What to work on:
Omit the images and return the remaining entries unchanged.

Provided data:
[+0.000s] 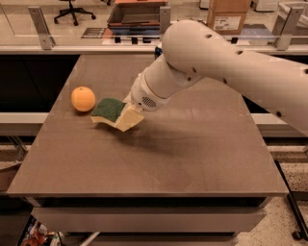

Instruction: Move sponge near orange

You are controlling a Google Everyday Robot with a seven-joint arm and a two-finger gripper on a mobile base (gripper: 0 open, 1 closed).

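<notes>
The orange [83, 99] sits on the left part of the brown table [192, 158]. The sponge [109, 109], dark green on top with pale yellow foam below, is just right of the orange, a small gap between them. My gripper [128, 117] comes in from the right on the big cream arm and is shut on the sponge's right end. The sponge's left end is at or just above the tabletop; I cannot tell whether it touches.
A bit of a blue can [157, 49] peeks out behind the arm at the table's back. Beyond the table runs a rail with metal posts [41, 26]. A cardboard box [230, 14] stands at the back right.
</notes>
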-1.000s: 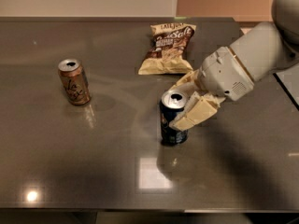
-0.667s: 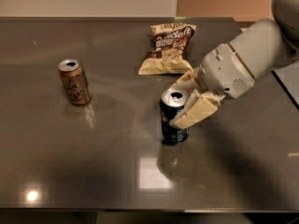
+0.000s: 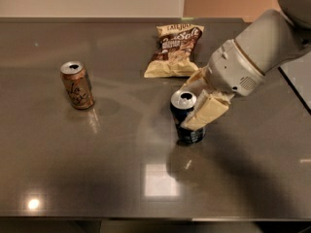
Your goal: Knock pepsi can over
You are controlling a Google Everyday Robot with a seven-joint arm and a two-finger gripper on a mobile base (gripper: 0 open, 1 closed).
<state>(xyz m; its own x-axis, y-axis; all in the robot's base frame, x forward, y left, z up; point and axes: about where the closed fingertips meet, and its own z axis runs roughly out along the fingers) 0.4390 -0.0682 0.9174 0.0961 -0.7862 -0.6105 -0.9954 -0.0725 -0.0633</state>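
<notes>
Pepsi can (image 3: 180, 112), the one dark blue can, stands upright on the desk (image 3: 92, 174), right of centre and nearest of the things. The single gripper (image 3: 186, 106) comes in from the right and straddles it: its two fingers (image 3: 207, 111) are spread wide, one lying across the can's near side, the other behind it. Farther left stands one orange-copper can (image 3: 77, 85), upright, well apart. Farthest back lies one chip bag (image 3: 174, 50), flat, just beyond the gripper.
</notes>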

Answer space:
[+0.000s] 

Instruction: Move sponge near orange

You are controlling a Google Everyday Robot with a seven-joint arm and a two-finger gripper on a mobile base (gripper: 0 open, 1 closed).

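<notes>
The orange [83, 99] sits on the left part of the brown table [192, 158]. The sponge [109, 109], dark green on top with pale yellow foam below, is just right of the orange, a small gap between them. My gripper [128, 117] comes in from the right on the big cream arm and is shut on the sponge's right end. The sponge's left end is at or just above the tabletop; I cannot tell whether it touches.
A bit of a blue can [157, 49] peeks out behind the arm at the table's back. Beyond the table runs a rail with metal posts [41, 26]. A cardboard box [230, 14] stands at the back right.
</notes>
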-1.000s: 
-0.667s: 
+0.000s: 
Your goal: Knock pepsi can over
You are controlling a Google Everyday Robot with a seven-joint arm and a two-finger gripper on a mobile base (gripper: 0 open, 1 closed).
<state>(xyz m; its own x-axis, y-axis; all in the robot's base frame, x forward, y left, z up; point and axes: about where the closed fingertips meet, and its own z axis runs roughly out along the fingers) 0.4390 -0.0682 0.9174 0.0961 -0.7862 -0.6105 -0.9954 -0.0725 -0.0633</state>
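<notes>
Pepsi can (image 3: 180, 112), the one dark blue can, stands upright on the desk (image 3: 92, 174), right of centre and nearest of the things. The single gripper (image 3: 186, 106) comes in from the right and straddles it: its two fingers (image 3: 207, 111) are spread wide, one lying across the can's near side, the other behind it. Farther left stands one orange-copper can (image 3: 77, 85), upright, well apart. Farthest back lies one chip bag (image 3: 174, 50), flat, just beyond the gripper.
</notes>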

The exercise requires nothing more.